Culpar a la gente del ICBF por la muerte de niños en La Guajira es como pretender que la directora tiene en su poder la posibilidad sagrada de salvarles la vida. En este reduccionismo Cristina Plazas no es una funcionaria buena, mala o regular: es una deidad, una plaga o un desastre natural. Tal sería su desmesurado poder.
Ante la muerte de cualquier pelado lo primero que irrumpe en época de redes sociales es la indignación. Gracias a la bulla que se genera por esos lados alguna ayuda les llegará a las personas que la requieren. La indignación no es inútil, pero tampoco es la mata de la fertilidad. Por lo general, se consume en peleas, protagonismos e insultos personales.
En el caso de La Guajira hay un entorno visual que facilita la construcción citadina de imaginarios, como lo constatan las fotos de niños completamente abandonados a sí mismos, incapaces de contar las historias políticas de sus cuerpos más allá de la sola desnutrición.
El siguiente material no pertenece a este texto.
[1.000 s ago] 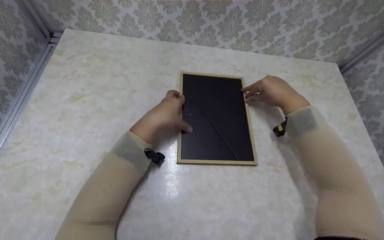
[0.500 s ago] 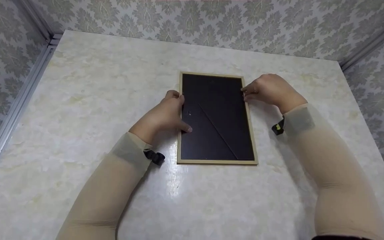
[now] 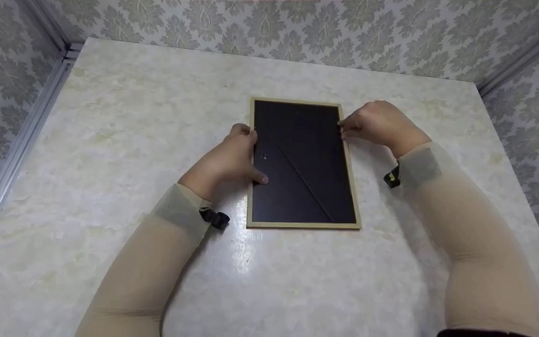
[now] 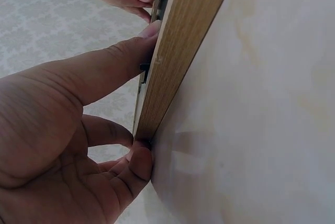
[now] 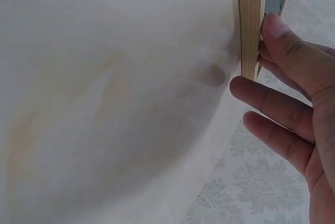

A este panorama se suma el legado de prejuicios que se repiten de generación en generación, de administración en administración y de funcionario en funcionario.
Cristina Plazas no es todopoderosa, como lo pretende alguna indignación, pero sí es una fiel embajadora de la mirada civilizatoria con que Bogotá pretende señalar las falencias que habría en la cultura wayuu. El problema es mucho más grave: a Cristina Plazas probablemente la reemplazarán otros funcionarios incapaces de incorporar los saberes indígenas a las políticas públicas de la salud y la nutrición en tiempos de sequía.
En vez de mandar a la armada con ayuda de beneficencia y una serie puntual de proyectos de desarrollo humanitario, al Gobierno le vendría bien contratar los servicios de un ejército de antropólogos que puedan explicar, sin la indignación o la pedantería del funcionario de Planeación, en qué consisten los equilibrios que se perdieron y qué se necesita para recuperarlos.